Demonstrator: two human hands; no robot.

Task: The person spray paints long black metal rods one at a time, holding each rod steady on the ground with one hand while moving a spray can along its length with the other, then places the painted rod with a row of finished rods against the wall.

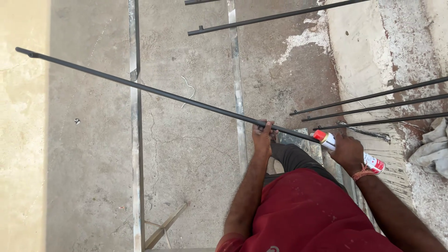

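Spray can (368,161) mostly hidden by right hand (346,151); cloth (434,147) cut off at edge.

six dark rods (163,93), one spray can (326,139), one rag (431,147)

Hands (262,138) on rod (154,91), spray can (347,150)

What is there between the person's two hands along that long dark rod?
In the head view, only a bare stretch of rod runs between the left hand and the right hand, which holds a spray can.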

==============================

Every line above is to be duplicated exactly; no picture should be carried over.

*Answer area*:
Demonstrator: two human hands; no robot.

Task: The person spray paints long black metal rods one at a time, holding each rod steady on the ground with one hand while moving a spray can along its length with the other, then places the painted rod with a row of finished rods against the wall.


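Spray can (368,161) mostly hidden by right hand (346,151); cloth (434,147) cut off at edge.

six dark rods (163,93), one spray can (326,139), one rag (431,147)

Hands (262,138) on rod (154,91), spray can (347,150)

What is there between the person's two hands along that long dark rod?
In the head view, only a bare stretch of rod runs between the left hand and the right hand, which holds a spray can.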

At this point, the answer is complete.